### Problem description
Any picture must be dropped, but each line of the data should be duplicated exactly.

### Material for the task
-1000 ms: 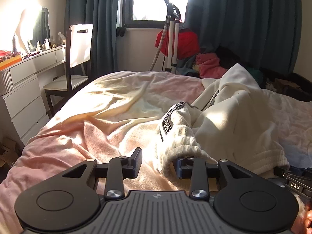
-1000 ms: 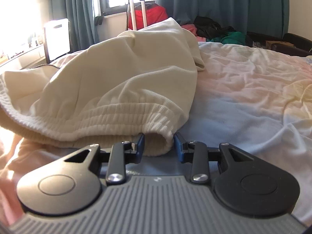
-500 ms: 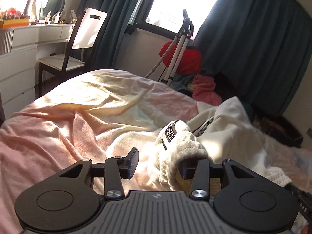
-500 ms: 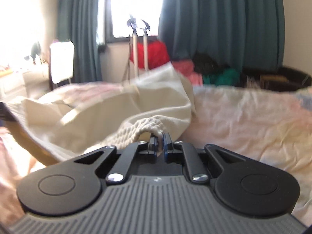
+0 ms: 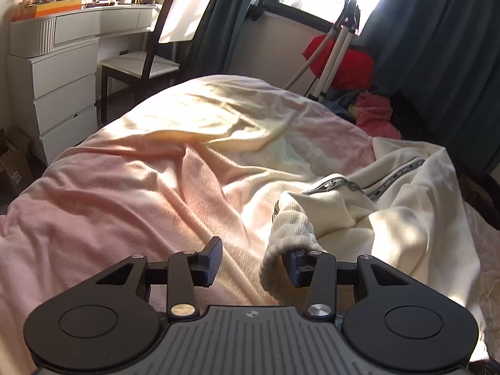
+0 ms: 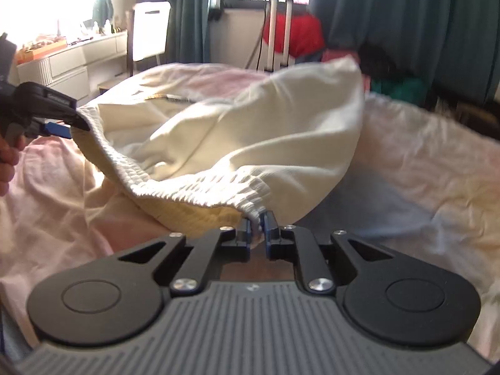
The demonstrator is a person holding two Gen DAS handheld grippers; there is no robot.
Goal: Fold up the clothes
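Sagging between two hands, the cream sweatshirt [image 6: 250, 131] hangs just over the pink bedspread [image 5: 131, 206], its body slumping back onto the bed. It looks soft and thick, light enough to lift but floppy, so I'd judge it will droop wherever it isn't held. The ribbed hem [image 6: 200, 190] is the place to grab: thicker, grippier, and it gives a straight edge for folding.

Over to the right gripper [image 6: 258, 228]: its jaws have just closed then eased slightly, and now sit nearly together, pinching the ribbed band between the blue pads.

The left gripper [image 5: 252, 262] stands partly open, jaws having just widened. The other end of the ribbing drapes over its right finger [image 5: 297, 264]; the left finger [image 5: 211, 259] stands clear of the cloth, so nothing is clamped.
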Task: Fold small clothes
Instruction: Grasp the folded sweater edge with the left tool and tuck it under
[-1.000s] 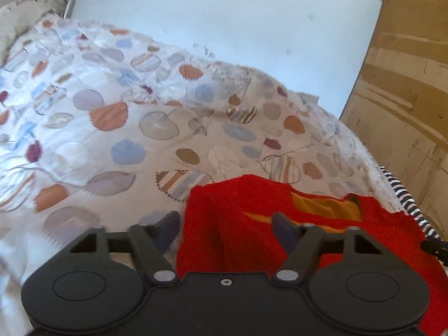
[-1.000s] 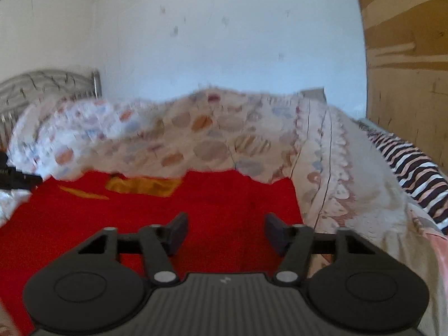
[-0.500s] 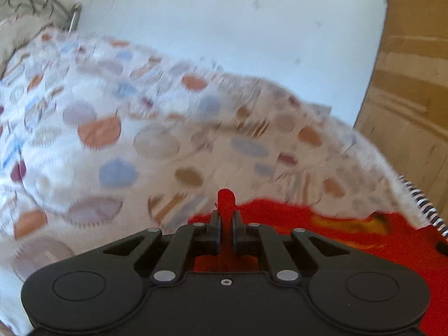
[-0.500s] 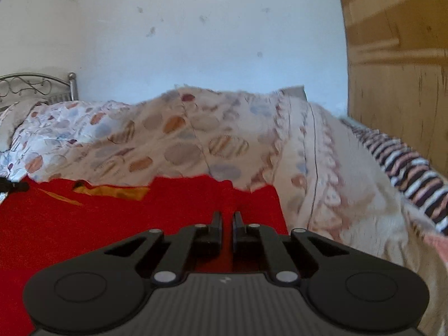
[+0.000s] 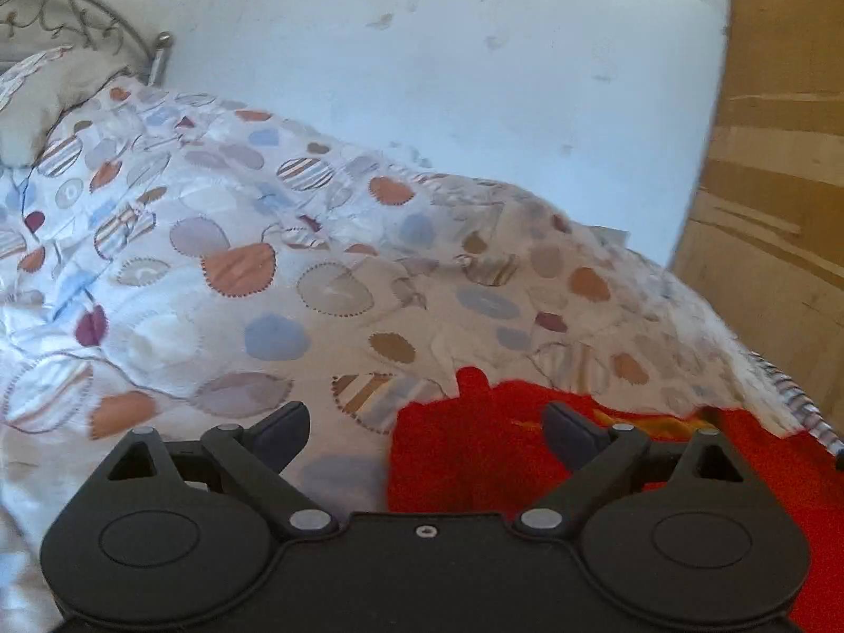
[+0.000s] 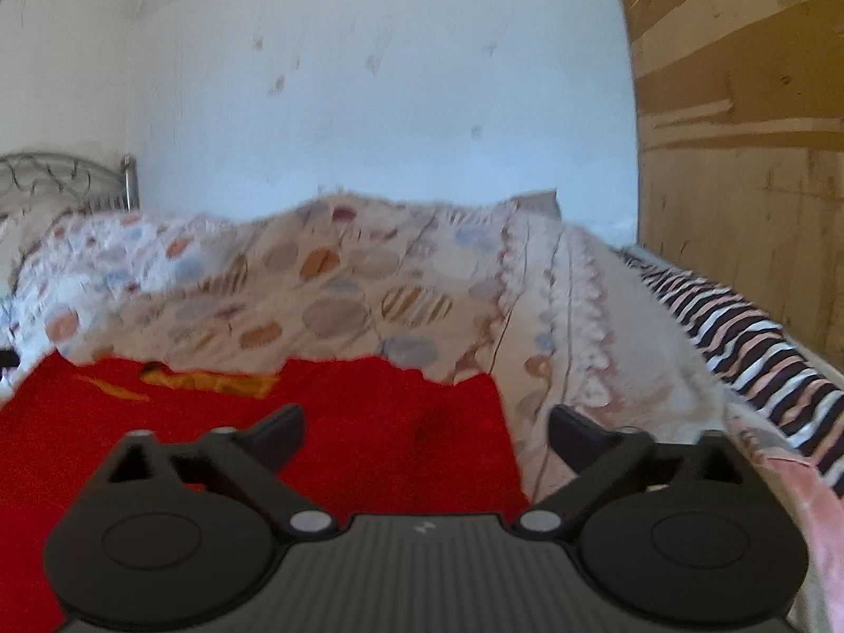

### Answer for this exercise
-1000 ms: 
-1000 ms: 
-500 ms: 
-500 ms: 
+0 ms: 
+0 ms: 
The demonstrator is a person holding two Gen DAS handheld grippers; there is no robot.
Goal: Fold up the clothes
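Sagging between two hands, the cream sweatshirt [image 6: 250, 131] hangs just over the pink bedspread [image 5: 131, 206], its body slumping back onto the bed. It looks soft and thick, light enough to lift but floppy, so I'd judge it will droop wherever it isn't held. The ribbed hem [image 6: 200, 190] is the place to grab: thicker, grippier, and it gives a straight edge for folding.

Over to the right gripper [image 6: 258, 228]: its jaws have just closed then eased slightly, and now sit nearly together, pinching the ribbed band between the blue pads.

The left gripper [image 5: 252, 262] stands partly open, jaws having just widened. The other end of the ribbing drapes over its right finger [image 5: 297, 264]; the left finger [image 5: 211, 259] stands clear of the cloth, so nothing is clamped.
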Task: Fold small clothes
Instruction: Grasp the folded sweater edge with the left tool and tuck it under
[-1.000s] 
[-1.000s] 
[-0.500s] 
[-0.500s] 
[+0.000s] 
[+0.000s] 

The response above is complete.